Data segment –
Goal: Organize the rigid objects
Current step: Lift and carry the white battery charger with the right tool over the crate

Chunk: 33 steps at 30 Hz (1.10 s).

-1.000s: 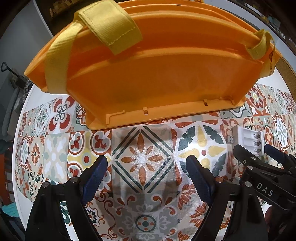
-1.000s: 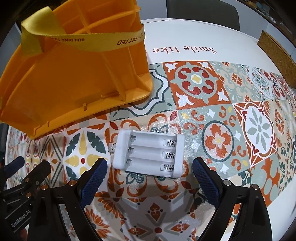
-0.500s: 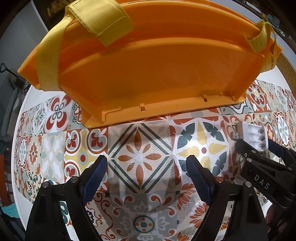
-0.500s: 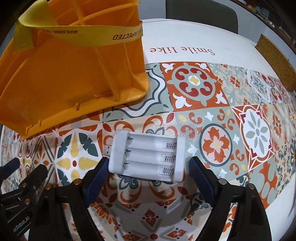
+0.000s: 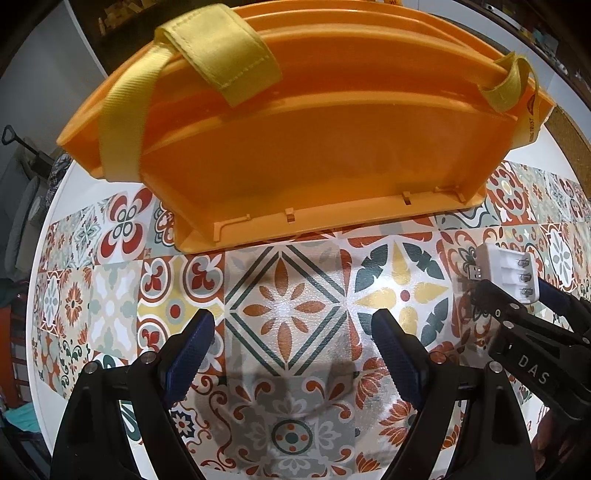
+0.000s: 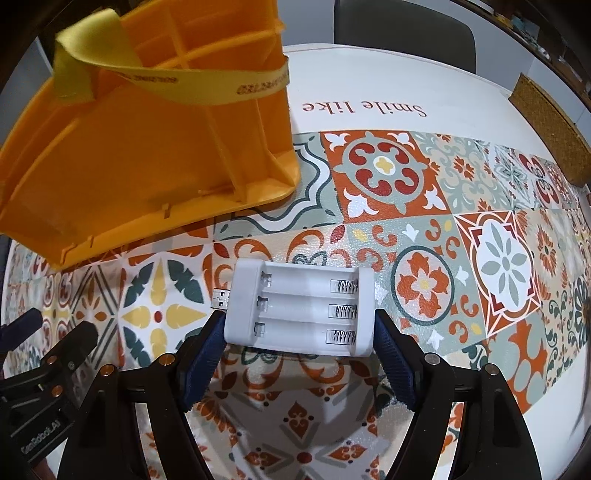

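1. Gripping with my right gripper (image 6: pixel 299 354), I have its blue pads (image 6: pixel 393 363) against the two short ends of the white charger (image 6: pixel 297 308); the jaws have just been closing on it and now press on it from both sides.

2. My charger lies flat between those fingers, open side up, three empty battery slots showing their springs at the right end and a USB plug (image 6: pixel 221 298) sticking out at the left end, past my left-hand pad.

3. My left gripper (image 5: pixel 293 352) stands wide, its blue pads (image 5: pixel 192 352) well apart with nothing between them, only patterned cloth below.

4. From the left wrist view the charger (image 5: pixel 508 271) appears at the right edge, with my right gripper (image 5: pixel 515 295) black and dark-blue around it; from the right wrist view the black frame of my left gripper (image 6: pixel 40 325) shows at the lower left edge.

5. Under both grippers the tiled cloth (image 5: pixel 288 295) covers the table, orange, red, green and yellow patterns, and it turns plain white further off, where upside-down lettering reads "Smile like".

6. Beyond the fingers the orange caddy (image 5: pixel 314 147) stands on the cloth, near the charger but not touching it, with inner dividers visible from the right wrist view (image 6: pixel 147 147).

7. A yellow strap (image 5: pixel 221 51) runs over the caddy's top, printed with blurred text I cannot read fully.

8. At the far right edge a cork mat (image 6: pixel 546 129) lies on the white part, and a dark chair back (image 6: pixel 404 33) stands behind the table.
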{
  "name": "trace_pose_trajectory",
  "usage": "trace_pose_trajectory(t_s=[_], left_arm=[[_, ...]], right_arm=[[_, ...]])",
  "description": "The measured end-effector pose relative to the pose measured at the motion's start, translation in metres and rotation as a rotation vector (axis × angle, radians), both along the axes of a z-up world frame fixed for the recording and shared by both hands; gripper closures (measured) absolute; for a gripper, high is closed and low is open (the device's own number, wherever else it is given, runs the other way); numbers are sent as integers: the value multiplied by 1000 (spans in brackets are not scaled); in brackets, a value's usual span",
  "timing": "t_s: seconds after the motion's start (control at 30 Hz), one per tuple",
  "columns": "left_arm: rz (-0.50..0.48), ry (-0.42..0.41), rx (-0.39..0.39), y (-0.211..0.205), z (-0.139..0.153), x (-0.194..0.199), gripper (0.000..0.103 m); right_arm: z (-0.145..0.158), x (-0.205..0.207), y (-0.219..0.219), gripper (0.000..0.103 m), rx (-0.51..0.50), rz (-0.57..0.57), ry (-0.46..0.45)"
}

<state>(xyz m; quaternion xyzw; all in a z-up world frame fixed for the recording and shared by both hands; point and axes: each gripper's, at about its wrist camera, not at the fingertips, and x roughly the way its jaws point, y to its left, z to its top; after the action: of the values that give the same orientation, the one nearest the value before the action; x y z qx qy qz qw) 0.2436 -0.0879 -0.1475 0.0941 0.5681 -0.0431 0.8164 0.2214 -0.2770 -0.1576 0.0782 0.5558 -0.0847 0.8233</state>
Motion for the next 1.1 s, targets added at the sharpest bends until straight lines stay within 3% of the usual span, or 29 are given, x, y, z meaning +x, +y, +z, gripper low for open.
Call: trace_pose_trajectory(t_s=[0.73, 1.1], left_arm=[[15, -68, -38, 16, 43, -14, 10], [14, -128, -55, 27, 73, -25, 5]], right_arm=[[76, -31, 31, 26, -11, 57, -92], [99, -32, 36, 26, -9, 81, -147]])
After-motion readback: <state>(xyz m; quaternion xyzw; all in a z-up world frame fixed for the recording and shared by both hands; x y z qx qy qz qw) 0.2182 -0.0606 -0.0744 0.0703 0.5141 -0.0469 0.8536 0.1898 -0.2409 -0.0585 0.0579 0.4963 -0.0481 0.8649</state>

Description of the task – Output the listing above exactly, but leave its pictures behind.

Response –
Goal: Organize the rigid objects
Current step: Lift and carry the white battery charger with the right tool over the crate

Chunk: 33 steps at 30 Hz (1.10 s).

-1.000s: 
-1.000s: 
-0.500s: 
-0.500s: 
+0.000s: 
+0.000s: 

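1. Gripping with my right gripper (image 6: pixel 299 354), I have its blue pads (image 6: pixel 393 363) against the two short ends of the white charger (image 6: pixel 297 308); the jaws have just been closing on it and now press on it from both sides.

2. My charger lies flat between those fingers, open side up, three empty battery slots showing their springs at the right end and a USB plug (image 6: pixel 221 298) sticking out at the left end, past my left-hand pad.

3. My left gripper (image 5: pixel 293 352) stands wide, its blue pads (image 5: pixel 192 352) well apart with nothing between them, only patterned cloth below.

4. From the left wrist view the charger (image 5: pixel 508 271) appears at the right edge, with my right gripper (image 5: pixel 515 295) black and dark-blue around it; from the right wrist view the black frame of my left gripper (image 6: pixel 40 325) shows at the lower left edge.

5. Under both grippers the tiled cloth (image 5: pixel 288 295) covers the table, orange, red, green and yellow patterns, and it turns plain white further off, where upside-down lettering reads "Smile like".

6. Beyond the fingers the orange caddy (image 5: pixel 314 147) stands on the cloth, near the charger but not touching it, with inner dividers visible from the right wrist view (image 6: pixel 147 147).

7. A yellow strap (image 5: pixel 221 51) runs over the caddy's top, printed with blurred text I cannot read fully.

8. At the far right edge a cork mat (image 6: pixel 546 129) lies on the white part, and a dark chair back (image 6: pixel 404 33) stands behind the table.
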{
  "name": "trace_pose_trajectory",
  "usage": "trace_pose_trajectory(t_s=[_], left_arm=[[_, ...]], right_arm=[[_, ...]])",
  "description": "The measured end-effector pose relative to the pose measured at the motion's start, translation in metres and rotation as a rotation vector (axis × angle, radians), both along the axes of a z-up world frame fixed for the recording and shared by both hands; gripper closures (measured) absolute; for a gripper, high is closed and low is open (the device's own number, wherever else it is given, runs the other way); numbers are sent as integers: the value multiplied by 1000 (spans in brackets are not scaled); in brackets, a value's usual span",
  "timing": "t_s: seconds after the motion's start (control at 30 Hz), one per tuple",
  "columns": "left_arm: rz (-0.50..0.48), ry (-0.42..0.41), rx (-0.39..0.39), y (-0.211..0.205), z (-0.139..0.153), x (-0.194..0.199), gripper (0.000..0.103 m); right_arm: z (-0.145..0.158), x (-0.205..0.207), y (-0.219..0.219), gripper (0.000..0.103 m), rx (-0.51..0.50), rz (-0.57..0.57), ry (-0.46..0.45)"
}

<state>(xyz m; quaternion xyzw; all in a z-up world frame fixed for the recording and shared by both hands; point and axes: each gripper's, at about its wrist camera, not at the fingertips, and x roughly the way its jaws point, y to its left, z to its top; after the action: of the values that give the same orientation, the one nearest the value before the action; x y z qx qy qz qw) 0.2436 -0.0879 -0.1475 0.0941 0.5681 -0.0431 0.8164 0.2214 -0.2770 -0.1576 0.0782 0.5558 -0.0847 0.8233</state>
Motion for the next 1.1 s, targets added at the sharpest bends until straight lines stay within 3% of the usual span, or 29 are given, x, y, z meaning +x, +y, +z, gripper low for open.
Call: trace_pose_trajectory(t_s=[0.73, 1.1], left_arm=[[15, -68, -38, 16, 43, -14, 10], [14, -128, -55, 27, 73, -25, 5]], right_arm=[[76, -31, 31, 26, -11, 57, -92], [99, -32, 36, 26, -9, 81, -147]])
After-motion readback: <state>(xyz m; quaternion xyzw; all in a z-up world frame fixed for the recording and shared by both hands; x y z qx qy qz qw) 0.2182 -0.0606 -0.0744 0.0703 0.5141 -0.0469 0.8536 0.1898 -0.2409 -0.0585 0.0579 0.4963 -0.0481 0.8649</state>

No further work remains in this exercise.